> [Task to carry out]: Select from the data all lines with the word "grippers".

==================================================

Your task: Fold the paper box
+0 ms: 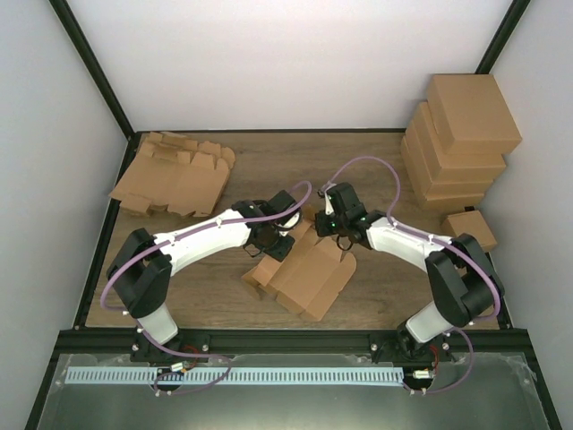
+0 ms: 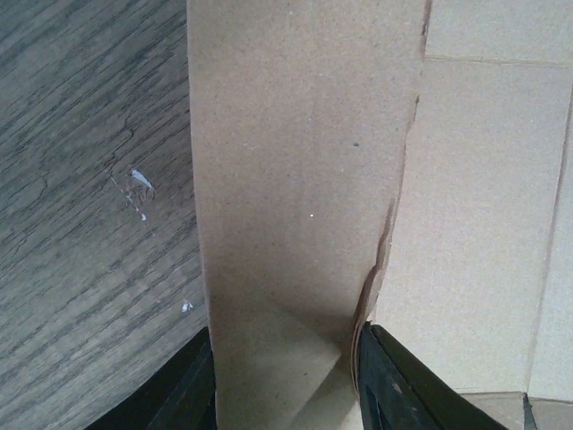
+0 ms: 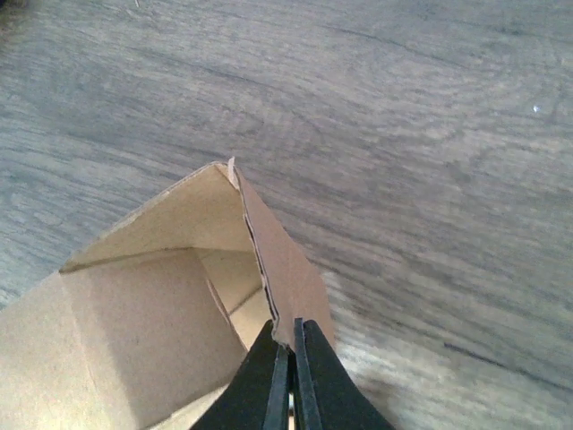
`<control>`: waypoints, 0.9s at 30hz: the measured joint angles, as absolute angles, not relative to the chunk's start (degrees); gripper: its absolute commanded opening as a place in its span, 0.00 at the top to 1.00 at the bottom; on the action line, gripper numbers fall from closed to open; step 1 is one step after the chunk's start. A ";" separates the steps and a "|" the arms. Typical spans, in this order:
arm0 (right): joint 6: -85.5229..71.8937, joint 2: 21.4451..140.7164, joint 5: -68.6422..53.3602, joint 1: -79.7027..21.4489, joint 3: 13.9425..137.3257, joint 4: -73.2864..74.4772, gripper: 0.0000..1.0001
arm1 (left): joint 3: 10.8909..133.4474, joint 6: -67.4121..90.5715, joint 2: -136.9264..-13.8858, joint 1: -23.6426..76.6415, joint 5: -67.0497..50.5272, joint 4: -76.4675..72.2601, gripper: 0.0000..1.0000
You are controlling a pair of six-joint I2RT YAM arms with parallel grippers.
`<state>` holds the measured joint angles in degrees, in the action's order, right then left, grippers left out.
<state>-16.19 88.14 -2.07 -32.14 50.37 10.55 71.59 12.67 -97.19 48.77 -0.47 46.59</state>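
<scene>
Top external view: a half-formed paper box (image 1: 309, 273) lies mid-table between both arms, its long axis running left to right. The left gripper (image 1: 271, 240) holds a wall panel at its far-left side, and the right gripper (image 1: 333, 231) pinches a thin wall edge at its far-right. On the wooden table (image 1: 376, 170), flat blanks (image 1: 175, 175) and finished boxes (image 1: 461, 134) sit well apart.

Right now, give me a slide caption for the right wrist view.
Right gripper pinches a wall edge of the half-folded box above the wood table.
</scene>
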 measured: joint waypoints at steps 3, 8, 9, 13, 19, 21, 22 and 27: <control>-16.86 86.35 -2.04 -32.25 47.81 8.91 0.99 | 71.55 12.58 -97.19 48.80 -0.51 46.65 0.60; -17.85 81.34 -2.33 -32.25 41.17 4.10 0.99 | 71.55 11.75 -97.19 48.90 -1.28 46.68 0.60; -17.89 80.73 -2.33 -32.25 40.12 3.29 0.99 | 71.55 11.64 -97.19 48.93 -1.50 46.68 0.60; -18.33 80.38 -2.74 -32.25 38.83 1.80 0.99 | 71.55 11.22 -97.19 48.93 -2.28 46.85 0.60; -21.41 80.12 -3.18 -33.26 38.68 1.78 0.99 | 71.55 10.96 -97.19 48.93 -2.61 47.29 0.60; -22.48 79.44 -2.31 -34.57 38.24 1.83 0.99 | 71.55 11.07 -97.19 48.93 -2.59 47.62 0.60; -23.09 79.02 -1.80 -35.22 38.02 1.87 0.99 | 71.57 11.22 -97.17 48.93 -2.59 47.79 0.60; -25.89 77.17 1.02 -37.67 35.99 1.34 0.99 | 71.85 11.75 -97.12 48.93 -2.72 48.64 0.60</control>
<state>-25.89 77.17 1.02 -37.67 35.99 1.34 71.85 11.75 -97.12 48.93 -2.72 48.64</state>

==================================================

> [Answer section]:
You are controlling a pair of six-joint I2RT YAM arms with parallel grippers.
`<state>` holds the measured joint angles in degrees, in the action's order, right then left, grippers left out.

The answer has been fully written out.